*Exercise objective*.
Write the lines below out exactly, dropping each picture.

*Information shown*.

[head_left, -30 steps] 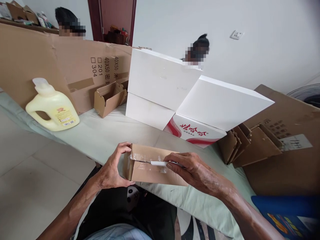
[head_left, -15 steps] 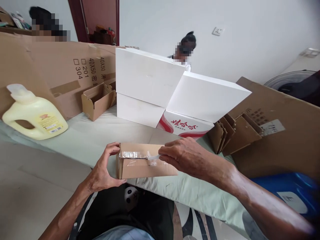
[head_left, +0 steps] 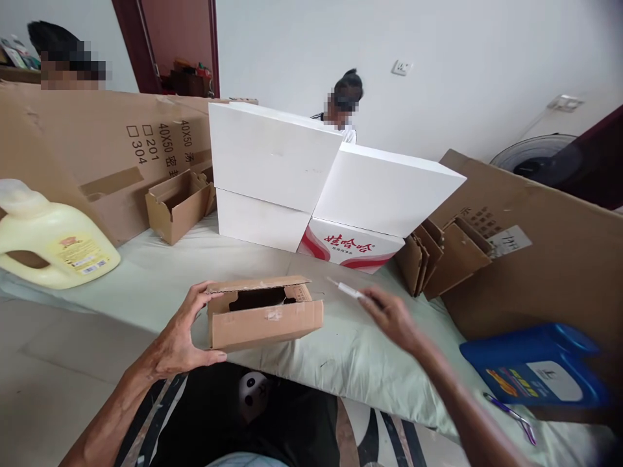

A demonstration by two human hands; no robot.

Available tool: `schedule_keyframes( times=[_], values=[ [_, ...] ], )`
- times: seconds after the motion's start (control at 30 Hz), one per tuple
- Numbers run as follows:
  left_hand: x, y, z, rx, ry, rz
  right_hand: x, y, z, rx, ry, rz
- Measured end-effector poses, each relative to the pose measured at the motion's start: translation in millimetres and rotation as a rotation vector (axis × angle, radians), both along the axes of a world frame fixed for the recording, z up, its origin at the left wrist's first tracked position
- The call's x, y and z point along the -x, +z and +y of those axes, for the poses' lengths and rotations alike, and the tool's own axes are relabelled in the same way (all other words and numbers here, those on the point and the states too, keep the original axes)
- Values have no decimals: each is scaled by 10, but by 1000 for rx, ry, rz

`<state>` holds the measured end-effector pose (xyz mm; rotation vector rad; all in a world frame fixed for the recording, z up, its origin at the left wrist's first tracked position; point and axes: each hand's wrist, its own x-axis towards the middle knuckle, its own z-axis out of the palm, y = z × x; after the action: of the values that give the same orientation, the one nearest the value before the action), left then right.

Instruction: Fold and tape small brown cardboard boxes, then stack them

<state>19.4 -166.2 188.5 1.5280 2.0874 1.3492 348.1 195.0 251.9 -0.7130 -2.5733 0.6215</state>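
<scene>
My left hand (head_left: pixel 187 331) grips the left end of a small brown cardboard box (head_left: pixel 265 329), thumb on the near side and fingers on the far side. The box rests near the front edge of the cloth-covered table. Its top is parted along the middle, and a dark gap shows between the flaps; what lies inside is hard to make out. A bit of clear tape clings to the near flap. To the right of the box, my right hand (head_left: pixel 392 316), slightly blurred, holds a white box cutter (head_left: pixel 349 290) with its tip pointing left, apart from the box.
White boxes (head_left: pixel 275 155) stand stacked at the back. An open cardboard box (head_left: pixel 178 207) and a yellow jug (head_left: pixel 73 243) are on the left. Folded cardboard (head_left: pixel 455 256), a blue jug (head_left: pixel 530 366) and a purple-handled tool (head_left: pixel 511 415) lie right. Two people sit beyond.
The taped top of the cardboard box has come open along its seam. My right hand has moved right, off the box, with the box cutter. The view has shifted right.
</scene>
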Motion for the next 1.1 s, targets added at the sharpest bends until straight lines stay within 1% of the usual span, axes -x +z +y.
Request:
schedule_keyframes(
  times=[0.03,0.07,0.1,0.13,0.17,0.2,0.23,0.27,0.3,0.37,0.43,0.47,0.53,0.57,0.63,0.7,0.77,0.83,0.9,0.93,1.0,1.1],
  values=[
    [26,36,2,16,-24,-1,-39,-336,-54,2,-71,28],
    [51,78,5,29,-45,-5,-65,-654,-125,2,-102,40],
    [73,125,9,41,-61,-12,-81,-931,-204,-3,-127,54],
    [92,176,15,56,-72,-19,-88,-1150,-279,-7,-152,74],
    [107,229,21,77,-76,-26,-88,-1302,-345,-7,-164,91],
    [119,282,29,100,-74,-30,-80,-1381,-395,-4,-175,112],
    [130,335,37,126,-68,-26,-65,-1391,-428,4,-178,132],
    [140,385,45,154,-58,-14,-43,-1339,-449,25,-165,152],
    [151,432,53,184,-50,9,-12,-1236,-463,66,-134,175],
    [178,522,66,244,-47,75,79,-934,-498,182,-22,216],
    [212,614,77,312,-70,137,212,-597,-567,264,144,246],
    [227,667,84,356,-86,163,291,-444,-613,256,229,257],
    [244,796,106,461,-126,216,450,-197,-707,165,376,262],
    [242,871,123,518,-141,249,521,-106,-746,116,436,254],
    [214,1034,170,645,-153,315,624,20,-798,55,508,220],
    [170,1181,227,758,-158,358,664,86,-817,38,532,190],
    [138,1267,275,792,-188,370,653,108,-824,26,526,201],
    [138,1262,293,703,-235,368,616,93,-841,8,519,250],
    [173,1173,277,542,-251,358,578,54,-872,-1,505,310],
    [200,1107,259,460,-238,350,561,32,-890,-5,503,340],
    [256,961,221,307,-168,325,537,1,-919,-18,511,385],
    [322,759,185,137,-28,265,529,22,-925,-63,586,388]
  ],
)
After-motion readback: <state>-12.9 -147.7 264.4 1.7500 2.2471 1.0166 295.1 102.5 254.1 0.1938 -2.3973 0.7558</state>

*Problem solution*.
[head_left, -30 steps] 
[head_left, -15 steps] 
[head_left, +0 steps] 

A demonstration by two human hands; no robot.

Available tool: `schedule_keyframes( times=[_], values=[ [_, ...] ], )`
- times: seconds after the motion's start (control at 30 Hz), one per tuple
- Numbers run as follows:
  left_hand: x, y, z, rx, ry, rz
  right_hand: x, y, z, rx, ry, rz
- Measured end-effector poses, each relative to the pose measured at the motion's start: translation in millimetres and rotation as a rotation vector (axis × angle, radians), both along the axes of a world frame fixed for the recording, z up, its origin at the left wrist's first tracked position
- The call's x, y and z point along the -x, +z and +y of those axes, for the poses' lengths and rotations alike, and the tool's own axes are relabelled in the same way (all other words and numbers here, those on the point and the states too, keep the original axes)
- Values have no decimals: each is scaled by 10, but by 1000 for rx, ry, rz

`<state>` holds the measured end-effector pose (xyz mm; rotation vector rad; all in a world frame fixed for the recording, z up, its origin at the left wrist's first tracked position; point and axes: each hand's wrist, its own x-axis towards the middle knuckle, its own z-axis out of the palm, y = z × x; after the action: of the values that give the same orientation, the one nearest the value before the action), left then right.

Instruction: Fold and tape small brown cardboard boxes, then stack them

<state>19.4 -166.2 188.5 1.5280 2.0874 1.3492 348.1 195.0 251.9 -0.7130 -2.5733 0.6215</state>
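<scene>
My left hand (head_left: pixel 187 331) grips the left end of a small brown cardboard box (head_left: pixel 265 329), thumb on the near side and fingers on the far side. The box rests near the front edge of the cloth-covered table. Its top is parted along the middle, and a dark gap shows between the flaps; what lies inside is hard to make out. A bit of clear tape clings to the near flap. To the right of the box, my right hand (head_left: pixel 392 316), slightly blurred, holds a white box cutter (head_left: pixel 349 290) with its tip pointing left, apart from the box.
White boxes (head_left: pixel 275 155) stand stacked at the back. An open cardboard box (head_left: pixel 178 207) and a yellow jug (head_left: pixel 73 243) are on the left. Folded cardboard (head_left: pixel 455 256), a blue jug (head_left: pixel 530 366) and a purple-handled tool (head_left: pixel 511 415) lie right. Two people sit beyond.
The taped top of the cardboard box has come open along its seam. My right hand has moved right, off the box, with the box cutter. The view has shifted right.
</scene>
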Motion for the next 1.1 s, targets added at the sharpest bends until straight lines stay within 1% of the usual span, axes -x +z +y.
Request:
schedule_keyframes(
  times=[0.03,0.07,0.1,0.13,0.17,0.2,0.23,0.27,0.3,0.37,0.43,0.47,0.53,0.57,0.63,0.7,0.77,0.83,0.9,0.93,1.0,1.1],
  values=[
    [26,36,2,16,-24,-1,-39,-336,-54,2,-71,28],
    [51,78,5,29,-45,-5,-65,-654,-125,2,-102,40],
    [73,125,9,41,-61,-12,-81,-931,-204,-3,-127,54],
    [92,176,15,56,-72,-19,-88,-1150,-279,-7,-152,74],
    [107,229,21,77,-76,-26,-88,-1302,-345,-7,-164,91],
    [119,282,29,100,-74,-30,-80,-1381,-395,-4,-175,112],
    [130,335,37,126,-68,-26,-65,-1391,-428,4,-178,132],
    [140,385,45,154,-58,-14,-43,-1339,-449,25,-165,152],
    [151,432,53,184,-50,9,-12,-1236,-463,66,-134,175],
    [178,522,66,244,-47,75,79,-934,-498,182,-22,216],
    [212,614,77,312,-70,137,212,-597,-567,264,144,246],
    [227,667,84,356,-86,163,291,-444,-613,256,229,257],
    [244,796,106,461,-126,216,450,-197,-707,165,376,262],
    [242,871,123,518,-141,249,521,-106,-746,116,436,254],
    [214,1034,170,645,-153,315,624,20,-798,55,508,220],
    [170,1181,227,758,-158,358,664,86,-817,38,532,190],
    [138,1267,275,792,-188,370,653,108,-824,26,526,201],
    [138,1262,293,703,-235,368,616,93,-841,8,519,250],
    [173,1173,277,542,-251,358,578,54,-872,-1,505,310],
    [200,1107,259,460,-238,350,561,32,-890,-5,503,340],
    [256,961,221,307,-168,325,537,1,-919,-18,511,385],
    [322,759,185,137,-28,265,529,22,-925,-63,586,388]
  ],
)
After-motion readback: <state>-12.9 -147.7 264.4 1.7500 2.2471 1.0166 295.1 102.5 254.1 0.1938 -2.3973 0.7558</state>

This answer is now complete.